# Expectation-Maximization (EM) for parameter inference and hyper-parameter optimization

### Defining the likelihood 

A central goal of modeling is to predict the distribution of possible outcomes that could occur under a given experimental condition. A data driven approach for developing a model is to use previously collected experimental data to train a model to perform this task. Measurements from individual experimental conditions are almost always assumed to be independent, meaning that observing the outcomes from an experimental condition will not influence the outcome of an other experimental condition. Experimental measurements are imprecise due to measurement noise, and because there are typically many sources of noise, the central limit theorem justifies the assumption that measurement noise will be normally distributed.
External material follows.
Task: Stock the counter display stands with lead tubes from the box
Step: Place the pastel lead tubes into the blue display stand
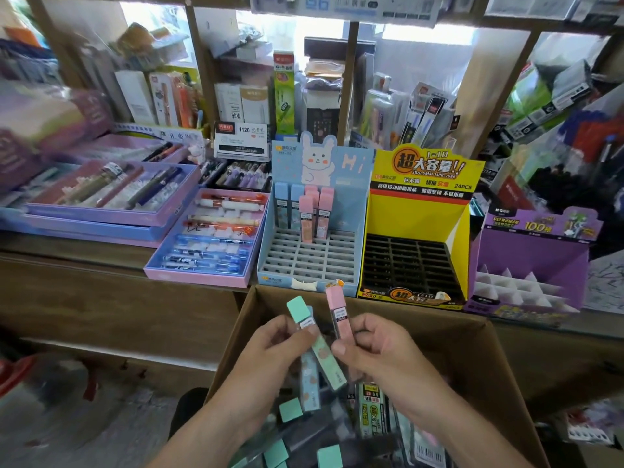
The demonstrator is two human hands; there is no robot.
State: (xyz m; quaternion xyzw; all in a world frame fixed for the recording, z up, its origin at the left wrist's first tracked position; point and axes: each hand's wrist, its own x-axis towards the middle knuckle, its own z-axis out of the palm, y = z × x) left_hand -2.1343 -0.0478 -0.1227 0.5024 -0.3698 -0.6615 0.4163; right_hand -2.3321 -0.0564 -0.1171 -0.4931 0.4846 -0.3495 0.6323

The choice of distribution to characterize noise is called the *noise model*. We use a different model, sometimes called the *central model*, to predict the expected value of an outcome from a particular experimental condition and characterize the noise using the noise model, 

\begin{equation}
    y(q_i) = f(q_i, \theta) + \varepsilon
    \label{eq: model}
\end{equation}
where $q_i$ denotes a particular experimental condition, $y(q_i)$ denotes the measurement from the experimental condition,  $f(q_i, \theta)$ is the model prediction of the measurement, $\theta$ is a vector of model parameters, and $\varepsilon \sim \mathcal{N}(0, \sigma^2)$ is a random variable sampled from the noise model. The central model and noise model together define the sampling distribution,

\begin{equation}
    p(y(q_i) | q_i, \theta, \sigma^2) = \mathcal{N}(y(q_i) | f(q_i, \theta), \sigma^2),
    \label{eq: sampling distribution}
\end{equation}
which quantifies how likely a measurement was sampled from the predicted conditional distribution given the experimental condition, $q_i$. 
An experimental design is a set of experimental conditions, $\mathbf{q} = \{q_1, ..., q_n \}$, and data collected from an experimental design is denoted as $\mathcal{D}(\mathbf{q}) = \{y(q_1), ..., y(q_n) \}$. Because measurements from each experimental condition are assumed to be drawn independently from the sampling distribution, the likelihood of a set of measurements is

\begin{equation}
    p(\mathcal{D}(\mathbf{q}) | \mathbf{q}, \theta, \sigma^2) = \prod_{i=1}^{n} \mathcal{N}(y(q_i) | f(q_i, \theta), \sigma^2).
\end{equation}
One approach for parameter estimation is to maximize the log of the likelihood function with respect to parameters, 

\begin{align}
    \theta_{MLE} &= \underset{\theta}{\text{argmax}} \; \text{log} \; p(\mathcal{D}(\mathbf{q}) | \theta, \sigma^2) \nonumber \\ &= \underset{\theta}{\text{argmax}} \; \sum_{i=1}^n \left( - \frac{(y(q_i) - f(q_i, \theta))^2}{2\sigma^2} - \text{log} \; \sigma \right).
\end{align}
A limitation of the maximum likelihood approach is that it does not allow for the incorporation of prior knowledge about the parameters, which in the simplest case can be useful for promoting parsimonious parameter estimates by setting the mean of the parameter prior to zero. Furthermore, incorporating a prior enables a Bayesian approach to infer a posterior parameter distribution, which is useful for understanding how well parameters are constrained by data, quantifying model prediction uncertainty, model selection, and designing informative experiments that can be used to further refine the model. 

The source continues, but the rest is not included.